25/07/13 à 10:54 - Mise à jour à 10:54

La fonction d'administrateur de société ? Une fonction à risques!

La fonction d'administrateur de société était considérée pendant très longtemps comme un honneur, beaucoup de patrons avaient des mandats d'administrateurs dans d'autres sociétés, c'était une ligne ou deux de plus dans un CV, et donc, c'était une manière de montrer son importance et/ou son influence.

Mais avec le temps, cette fonction d'administrateur est devenue fort risquée, compte tenu de la responsabilité légale aujourd'hui assumée par le conseil d'administration et ensuite à cause des lourdes sanctions qui peuvent frapper les administrateurs en cas de faute.

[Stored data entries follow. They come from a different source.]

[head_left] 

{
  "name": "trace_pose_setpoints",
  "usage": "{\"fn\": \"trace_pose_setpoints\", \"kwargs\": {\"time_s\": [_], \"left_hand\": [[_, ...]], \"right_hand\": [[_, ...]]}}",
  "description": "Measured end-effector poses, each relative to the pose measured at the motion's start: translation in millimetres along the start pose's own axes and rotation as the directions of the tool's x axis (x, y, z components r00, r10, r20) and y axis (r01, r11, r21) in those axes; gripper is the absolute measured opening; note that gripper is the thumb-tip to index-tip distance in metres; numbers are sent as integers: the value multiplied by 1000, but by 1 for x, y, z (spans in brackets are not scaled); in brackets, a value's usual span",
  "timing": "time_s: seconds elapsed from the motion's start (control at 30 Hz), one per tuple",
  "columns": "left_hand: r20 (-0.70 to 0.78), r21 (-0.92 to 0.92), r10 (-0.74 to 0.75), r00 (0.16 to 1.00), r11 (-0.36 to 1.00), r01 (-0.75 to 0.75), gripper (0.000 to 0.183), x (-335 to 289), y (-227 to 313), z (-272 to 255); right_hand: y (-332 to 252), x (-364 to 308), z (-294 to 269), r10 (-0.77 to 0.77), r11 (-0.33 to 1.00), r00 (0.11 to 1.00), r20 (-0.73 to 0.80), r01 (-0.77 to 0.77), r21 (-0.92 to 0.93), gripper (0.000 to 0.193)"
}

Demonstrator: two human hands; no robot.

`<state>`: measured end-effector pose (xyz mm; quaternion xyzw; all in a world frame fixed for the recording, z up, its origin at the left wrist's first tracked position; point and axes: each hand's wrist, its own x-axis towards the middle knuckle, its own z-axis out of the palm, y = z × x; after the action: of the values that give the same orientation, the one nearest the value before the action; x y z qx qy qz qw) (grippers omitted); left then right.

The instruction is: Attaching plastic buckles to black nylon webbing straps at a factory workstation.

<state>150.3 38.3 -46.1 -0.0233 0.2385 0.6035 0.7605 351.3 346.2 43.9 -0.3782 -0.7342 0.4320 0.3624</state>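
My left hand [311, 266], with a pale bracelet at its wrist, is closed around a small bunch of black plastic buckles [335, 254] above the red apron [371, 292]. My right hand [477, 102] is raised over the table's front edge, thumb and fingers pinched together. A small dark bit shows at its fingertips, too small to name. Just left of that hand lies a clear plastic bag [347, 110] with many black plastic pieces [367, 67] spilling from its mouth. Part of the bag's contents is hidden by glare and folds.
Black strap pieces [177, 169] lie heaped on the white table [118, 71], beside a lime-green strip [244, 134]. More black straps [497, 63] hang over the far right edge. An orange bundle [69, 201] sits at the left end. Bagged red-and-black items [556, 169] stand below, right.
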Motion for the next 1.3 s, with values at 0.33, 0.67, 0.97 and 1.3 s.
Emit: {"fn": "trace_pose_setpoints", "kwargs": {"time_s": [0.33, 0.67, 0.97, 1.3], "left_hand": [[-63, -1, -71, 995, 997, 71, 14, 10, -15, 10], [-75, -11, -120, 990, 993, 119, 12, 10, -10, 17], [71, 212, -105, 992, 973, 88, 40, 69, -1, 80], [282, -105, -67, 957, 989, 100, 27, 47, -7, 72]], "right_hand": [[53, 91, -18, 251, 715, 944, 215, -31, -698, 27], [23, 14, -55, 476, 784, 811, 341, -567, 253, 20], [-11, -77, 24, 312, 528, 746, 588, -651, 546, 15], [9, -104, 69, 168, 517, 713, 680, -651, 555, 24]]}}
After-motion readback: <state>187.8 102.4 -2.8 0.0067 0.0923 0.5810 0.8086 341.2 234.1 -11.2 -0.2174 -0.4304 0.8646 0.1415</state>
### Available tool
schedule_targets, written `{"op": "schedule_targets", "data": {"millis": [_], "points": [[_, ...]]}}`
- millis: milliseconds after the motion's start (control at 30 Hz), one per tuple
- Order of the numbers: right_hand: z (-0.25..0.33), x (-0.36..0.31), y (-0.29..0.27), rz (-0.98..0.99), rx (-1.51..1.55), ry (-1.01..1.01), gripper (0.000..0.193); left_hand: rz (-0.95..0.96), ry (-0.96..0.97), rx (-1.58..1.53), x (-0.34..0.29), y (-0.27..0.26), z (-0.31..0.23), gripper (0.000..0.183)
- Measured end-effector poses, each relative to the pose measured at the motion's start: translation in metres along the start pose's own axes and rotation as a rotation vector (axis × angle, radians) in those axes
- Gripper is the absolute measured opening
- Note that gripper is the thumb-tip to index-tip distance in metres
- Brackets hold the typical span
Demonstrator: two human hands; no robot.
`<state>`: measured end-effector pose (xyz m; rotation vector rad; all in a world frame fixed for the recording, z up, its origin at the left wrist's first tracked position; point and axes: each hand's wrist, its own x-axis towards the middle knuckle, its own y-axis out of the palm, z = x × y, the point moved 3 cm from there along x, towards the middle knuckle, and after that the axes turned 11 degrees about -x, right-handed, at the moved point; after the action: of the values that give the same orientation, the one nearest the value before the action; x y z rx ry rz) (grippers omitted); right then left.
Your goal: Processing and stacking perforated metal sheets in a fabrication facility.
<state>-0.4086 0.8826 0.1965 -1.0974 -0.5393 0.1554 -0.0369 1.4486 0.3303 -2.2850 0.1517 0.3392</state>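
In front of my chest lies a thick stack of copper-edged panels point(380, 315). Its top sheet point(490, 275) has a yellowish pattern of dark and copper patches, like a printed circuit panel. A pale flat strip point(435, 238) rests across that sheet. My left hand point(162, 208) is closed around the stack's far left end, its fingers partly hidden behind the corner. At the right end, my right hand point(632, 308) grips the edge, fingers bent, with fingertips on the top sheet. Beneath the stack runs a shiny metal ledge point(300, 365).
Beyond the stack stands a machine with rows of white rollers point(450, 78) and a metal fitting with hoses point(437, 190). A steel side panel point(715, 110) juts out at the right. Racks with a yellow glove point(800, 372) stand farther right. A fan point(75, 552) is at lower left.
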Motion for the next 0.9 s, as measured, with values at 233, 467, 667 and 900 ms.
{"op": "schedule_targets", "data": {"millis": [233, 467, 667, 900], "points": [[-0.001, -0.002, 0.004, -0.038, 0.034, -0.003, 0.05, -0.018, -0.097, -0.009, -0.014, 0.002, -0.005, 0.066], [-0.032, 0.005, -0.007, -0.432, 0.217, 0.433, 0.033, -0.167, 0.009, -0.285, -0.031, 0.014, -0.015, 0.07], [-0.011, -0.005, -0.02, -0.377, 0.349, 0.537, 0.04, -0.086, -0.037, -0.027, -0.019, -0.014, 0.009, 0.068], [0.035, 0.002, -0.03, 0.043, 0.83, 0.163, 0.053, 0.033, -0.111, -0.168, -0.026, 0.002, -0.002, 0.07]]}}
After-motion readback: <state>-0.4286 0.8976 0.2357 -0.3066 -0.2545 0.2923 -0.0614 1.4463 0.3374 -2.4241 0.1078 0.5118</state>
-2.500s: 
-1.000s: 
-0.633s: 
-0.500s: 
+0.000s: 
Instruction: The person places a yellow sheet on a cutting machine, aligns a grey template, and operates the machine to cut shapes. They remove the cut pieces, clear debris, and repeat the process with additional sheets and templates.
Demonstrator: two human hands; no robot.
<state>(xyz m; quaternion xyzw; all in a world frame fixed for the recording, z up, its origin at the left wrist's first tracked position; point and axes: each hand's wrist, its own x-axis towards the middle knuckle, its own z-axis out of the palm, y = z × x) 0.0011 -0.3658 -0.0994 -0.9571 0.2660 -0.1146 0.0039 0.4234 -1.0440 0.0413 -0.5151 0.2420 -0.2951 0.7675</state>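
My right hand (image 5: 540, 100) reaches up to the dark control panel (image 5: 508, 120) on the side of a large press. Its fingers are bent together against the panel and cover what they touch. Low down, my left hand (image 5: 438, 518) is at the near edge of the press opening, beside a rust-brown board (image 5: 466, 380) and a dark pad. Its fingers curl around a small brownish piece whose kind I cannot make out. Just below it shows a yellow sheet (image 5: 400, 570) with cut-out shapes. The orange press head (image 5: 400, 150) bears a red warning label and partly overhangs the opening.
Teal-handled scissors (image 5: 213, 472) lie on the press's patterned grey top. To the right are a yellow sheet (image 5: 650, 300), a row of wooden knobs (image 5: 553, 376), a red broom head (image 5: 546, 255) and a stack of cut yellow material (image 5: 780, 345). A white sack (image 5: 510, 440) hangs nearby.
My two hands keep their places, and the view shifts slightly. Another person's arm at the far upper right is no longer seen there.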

Il suffit de voir ce qui s'est passé récemment dans le secteur bancaire pour rappeler aux candidats administrateurs que cette fonction, même si elle ne consiste qu'en quelques réunions par an, peut se révéler dangereuse dans certains cas. D'autant qu'avec le temps, les méthodes américaines se sont imposées sur le continent, et il n'est plus rare de voir des actionnaires, épaulés par des avocats d'affaires, attaquer les administrateurs de telle ou telle société, pour leur reprocher l'un ou l'autre manquement à leur fonction de contrôle.

Cette réalité relativement nouvelle vaut aussi pour les dirigeants d'entreprise au sens large. Au point qu'il est devenu aujourd'hui indispensable de s'assurer contre ces risques juridiques : il semble qu'une telle assurance couvre aujourd'hui pas moins de 86 % des administrateurs et dirigeants belges - du moins, c'est ce qui ressort de l'enquête établie par le courtier d'assurance et gestionnaire de risques Aon Belgique et le cabinet d'avocats CMS DeBacker. Près de la moitié des personnes interrogées estiment même que cette assurance devrait être obligatoire.

Bien entendu, si le risque couru par les administrateurs et dirigeants a tellement augmenté, c'est clairement en raison de l'alourdissement de la législation, estiment 80 % des patrons sondés. Parmi les autres raisons invoquées, on relève l'évolution de la jurisprudence et la crise économique, mais surtout, l'influence des médias (eh oui !) et la meilleure connaissance de leurs droits par les parties lésées. Voilà un jugement qui ne manque pas d'intérêt : en effet, on peut en déduire que les victimes se défendent mieux et sont mieux défendues que par le passé. Et de cela, personne ne se plaindra !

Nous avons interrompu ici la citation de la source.